◆ TASK INSTRUCTIONS
In the listing below, the lines from the first through the one with "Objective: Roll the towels" are to be copied word for word.

◆ INFORMATION SUPPLIED

--

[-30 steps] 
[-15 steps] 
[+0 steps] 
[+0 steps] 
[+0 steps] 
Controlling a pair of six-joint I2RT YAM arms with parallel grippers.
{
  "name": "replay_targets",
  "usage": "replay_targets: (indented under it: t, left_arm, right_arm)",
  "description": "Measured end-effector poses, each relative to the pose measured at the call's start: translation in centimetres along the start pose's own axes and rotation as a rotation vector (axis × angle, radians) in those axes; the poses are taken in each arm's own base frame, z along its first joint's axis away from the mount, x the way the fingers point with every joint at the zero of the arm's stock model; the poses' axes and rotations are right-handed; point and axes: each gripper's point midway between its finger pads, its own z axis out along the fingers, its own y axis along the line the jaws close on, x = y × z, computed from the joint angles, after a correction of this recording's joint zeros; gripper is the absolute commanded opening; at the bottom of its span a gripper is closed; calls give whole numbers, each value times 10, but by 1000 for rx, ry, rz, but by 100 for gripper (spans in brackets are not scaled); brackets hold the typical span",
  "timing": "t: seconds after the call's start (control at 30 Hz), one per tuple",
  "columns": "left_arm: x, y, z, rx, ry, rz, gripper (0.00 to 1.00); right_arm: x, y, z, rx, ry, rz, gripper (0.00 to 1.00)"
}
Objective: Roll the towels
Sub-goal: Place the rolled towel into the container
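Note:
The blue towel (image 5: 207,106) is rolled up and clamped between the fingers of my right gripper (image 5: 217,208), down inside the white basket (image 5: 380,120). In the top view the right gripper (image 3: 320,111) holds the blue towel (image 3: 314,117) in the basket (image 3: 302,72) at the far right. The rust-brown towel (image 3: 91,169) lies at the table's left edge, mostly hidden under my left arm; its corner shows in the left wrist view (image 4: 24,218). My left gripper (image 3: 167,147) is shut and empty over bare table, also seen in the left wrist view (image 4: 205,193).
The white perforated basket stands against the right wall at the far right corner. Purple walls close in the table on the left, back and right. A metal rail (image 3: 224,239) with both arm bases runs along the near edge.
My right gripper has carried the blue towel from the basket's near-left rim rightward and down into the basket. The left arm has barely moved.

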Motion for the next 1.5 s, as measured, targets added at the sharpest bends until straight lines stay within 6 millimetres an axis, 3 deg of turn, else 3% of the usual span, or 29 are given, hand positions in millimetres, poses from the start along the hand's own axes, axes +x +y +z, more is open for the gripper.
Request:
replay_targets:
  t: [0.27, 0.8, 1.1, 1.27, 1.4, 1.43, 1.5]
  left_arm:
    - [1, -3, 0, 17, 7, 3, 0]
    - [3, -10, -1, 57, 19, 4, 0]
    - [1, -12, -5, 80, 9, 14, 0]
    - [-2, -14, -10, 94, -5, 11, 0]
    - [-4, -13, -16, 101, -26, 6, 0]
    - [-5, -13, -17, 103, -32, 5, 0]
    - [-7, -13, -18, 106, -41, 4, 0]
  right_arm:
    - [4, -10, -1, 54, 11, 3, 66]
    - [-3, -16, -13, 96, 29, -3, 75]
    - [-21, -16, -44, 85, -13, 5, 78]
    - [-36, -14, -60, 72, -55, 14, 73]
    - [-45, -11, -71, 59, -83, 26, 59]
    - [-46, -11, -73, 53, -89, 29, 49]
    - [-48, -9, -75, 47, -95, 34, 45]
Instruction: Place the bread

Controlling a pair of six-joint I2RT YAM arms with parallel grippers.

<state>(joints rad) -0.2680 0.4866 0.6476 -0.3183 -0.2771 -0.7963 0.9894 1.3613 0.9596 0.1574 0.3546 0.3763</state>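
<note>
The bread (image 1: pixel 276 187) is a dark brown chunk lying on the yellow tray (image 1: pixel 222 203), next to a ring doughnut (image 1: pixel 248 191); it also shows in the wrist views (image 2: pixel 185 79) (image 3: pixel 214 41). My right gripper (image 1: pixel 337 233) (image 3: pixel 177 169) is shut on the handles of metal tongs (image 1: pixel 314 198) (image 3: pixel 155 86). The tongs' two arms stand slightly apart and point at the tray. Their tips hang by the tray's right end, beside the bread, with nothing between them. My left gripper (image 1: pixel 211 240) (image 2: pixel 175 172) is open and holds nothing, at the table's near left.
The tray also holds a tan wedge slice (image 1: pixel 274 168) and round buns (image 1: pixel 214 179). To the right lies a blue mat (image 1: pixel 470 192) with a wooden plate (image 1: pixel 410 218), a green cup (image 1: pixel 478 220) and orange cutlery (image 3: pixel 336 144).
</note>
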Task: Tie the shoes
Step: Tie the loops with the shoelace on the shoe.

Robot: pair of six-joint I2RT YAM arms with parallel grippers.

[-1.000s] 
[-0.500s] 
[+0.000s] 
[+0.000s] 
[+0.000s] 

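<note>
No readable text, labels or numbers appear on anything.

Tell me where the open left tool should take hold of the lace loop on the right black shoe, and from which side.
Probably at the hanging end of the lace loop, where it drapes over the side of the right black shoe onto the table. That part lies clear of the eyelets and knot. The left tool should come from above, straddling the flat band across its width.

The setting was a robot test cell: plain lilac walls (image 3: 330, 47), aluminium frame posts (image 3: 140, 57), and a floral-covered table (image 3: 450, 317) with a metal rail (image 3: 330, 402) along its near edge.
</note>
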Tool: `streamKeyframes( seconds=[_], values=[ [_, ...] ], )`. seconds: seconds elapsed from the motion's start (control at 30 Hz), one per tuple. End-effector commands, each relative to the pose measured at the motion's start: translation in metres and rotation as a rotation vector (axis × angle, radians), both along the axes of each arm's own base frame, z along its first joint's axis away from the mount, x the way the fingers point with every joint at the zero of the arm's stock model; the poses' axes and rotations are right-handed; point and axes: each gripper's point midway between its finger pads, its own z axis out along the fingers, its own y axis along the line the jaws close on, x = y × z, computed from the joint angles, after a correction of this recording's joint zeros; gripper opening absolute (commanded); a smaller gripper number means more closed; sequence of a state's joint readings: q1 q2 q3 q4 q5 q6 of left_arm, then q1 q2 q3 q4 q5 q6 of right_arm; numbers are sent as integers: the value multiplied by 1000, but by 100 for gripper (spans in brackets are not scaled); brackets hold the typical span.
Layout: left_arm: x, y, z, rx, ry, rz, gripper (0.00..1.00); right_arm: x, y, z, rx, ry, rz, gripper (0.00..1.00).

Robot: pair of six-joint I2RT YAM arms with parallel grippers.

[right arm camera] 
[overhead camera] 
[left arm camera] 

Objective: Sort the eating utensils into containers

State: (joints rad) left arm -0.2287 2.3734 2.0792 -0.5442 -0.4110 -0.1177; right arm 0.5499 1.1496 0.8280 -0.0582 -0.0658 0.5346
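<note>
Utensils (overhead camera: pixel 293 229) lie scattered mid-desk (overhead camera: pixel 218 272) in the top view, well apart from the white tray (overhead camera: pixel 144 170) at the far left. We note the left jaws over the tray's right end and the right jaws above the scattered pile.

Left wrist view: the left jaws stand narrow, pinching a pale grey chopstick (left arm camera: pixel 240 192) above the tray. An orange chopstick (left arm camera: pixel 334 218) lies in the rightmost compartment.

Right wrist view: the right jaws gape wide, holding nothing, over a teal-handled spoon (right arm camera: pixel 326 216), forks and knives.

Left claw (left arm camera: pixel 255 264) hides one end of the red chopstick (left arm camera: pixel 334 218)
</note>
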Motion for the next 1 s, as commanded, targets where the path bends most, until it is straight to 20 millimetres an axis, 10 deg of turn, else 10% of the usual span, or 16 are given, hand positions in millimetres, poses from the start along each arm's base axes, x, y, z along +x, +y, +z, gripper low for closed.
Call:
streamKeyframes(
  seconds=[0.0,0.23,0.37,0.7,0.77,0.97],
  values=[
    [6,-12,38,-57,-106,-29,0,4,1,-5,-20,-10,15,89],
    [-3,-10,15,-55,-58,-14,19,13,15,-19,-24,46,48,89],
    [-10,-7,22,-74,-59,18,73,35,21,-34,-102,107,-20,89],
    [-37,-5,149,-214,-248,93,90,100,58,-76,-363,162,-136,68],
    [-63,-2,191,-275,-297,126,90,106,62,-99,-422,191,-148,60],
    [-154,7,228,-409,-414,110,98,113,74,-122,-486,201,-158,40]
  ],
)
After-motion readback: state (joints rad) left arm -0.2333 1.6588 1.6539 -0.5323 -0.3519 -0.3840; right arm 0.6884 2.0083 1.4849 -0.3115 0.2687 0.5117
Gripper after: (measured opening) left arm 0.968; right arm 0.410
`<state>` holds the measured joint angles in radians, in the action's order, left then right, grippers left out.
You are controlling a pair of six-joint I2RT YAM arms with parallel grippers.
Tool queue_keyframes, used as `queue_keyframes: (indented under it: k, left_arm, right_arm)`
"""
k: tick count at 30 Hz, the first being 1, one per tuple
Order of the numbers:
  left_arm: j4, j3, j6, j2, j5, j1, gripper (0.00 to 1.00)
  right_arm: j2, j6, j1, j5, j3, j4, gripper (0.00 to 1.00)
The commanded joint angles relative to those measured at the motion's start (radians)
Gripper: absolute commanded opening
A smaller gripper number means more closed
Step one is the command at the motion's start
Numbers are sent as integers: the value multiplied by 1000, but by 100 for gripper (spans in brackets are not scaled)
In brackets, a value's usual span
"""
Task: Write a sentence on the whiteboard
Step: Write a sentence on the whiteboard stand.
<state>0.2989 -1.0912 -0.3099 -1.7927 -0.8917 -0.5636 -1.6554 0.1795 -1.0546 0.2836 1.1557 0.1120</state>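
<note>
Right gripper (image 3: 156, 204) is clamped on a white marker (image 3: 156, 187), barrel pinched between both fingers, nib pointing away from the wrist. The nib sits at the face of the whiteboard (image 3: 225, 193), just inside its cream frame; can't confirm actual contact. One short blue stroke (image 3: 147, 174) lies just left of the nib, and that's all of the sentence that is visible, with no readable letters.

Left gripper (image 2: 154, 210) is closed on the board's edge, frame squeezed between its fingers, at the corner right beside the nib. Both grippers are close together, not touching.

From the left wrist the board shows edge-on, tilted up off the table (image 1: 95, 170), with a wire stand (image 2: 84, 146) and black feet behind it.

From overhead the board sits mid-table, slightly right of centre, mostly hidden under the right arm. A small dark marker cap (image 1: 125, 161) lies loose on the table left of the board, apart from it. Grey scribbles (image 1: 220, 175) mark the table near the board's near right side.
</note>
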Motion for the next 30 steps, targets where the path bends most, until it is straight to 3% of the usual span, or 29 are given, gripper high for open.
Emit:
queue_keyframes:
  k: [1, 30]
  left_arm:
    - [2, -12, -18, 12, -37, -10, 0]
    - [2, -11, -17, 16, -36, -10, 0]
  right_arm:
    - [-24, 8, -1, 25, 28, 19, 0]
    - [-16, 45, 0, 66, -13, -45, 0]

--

◆ RESPONSE BOX
[-30 steps] 
[-15 steps] 
[+0 steps] 
[+0 steps] 
[+0 steps] 
Controlling a pair of six-joint I2RT YAM arms with parallel grippers.
{
  "name": "replay_targets",
  "usage": "replay_targets: (indented under it: t, left_arm, right_arm)",
  "description": "Measured end-effector poses, each relative to the pose measured at the call's start: translation in centimetres along the start pose's own axes and rotation as a rotation vector (axis × angle, radians) in those axes; the poses are taken in each arm's own base frame, z along its first joint's axis away from the mount, x the way the fingers point with every joint at the zero of the arm's stock model; the poses' axes and rotations are right-handed; point and axes: each gripper's point midway between its finger pads, its own z axis out along the fingers, its own y axis along the line the jaws close on, x = y × z, computed from the joint angles, after a correction of this recording's joint zeros; gripper is the absolute commanded opening; at the bottom of its span a gripper is closed; calls give whole numbers, each value times 10, but by 1000 for rx, ry, rz, but by 100 for gripper (spans in brackets are not scaled); brackets hold the typical span",
  "timing": "t: seconds after the call's start (control at 30 Hz), one per tuple",
  "columns": "left_arm: x, y, z, rx, ry, rz, gripper (0.00 to 1.00); right_arm: x, y, z, rx, ry, rz, gripper (0.00 to 1.00)"
}
Objective: Roll the towels

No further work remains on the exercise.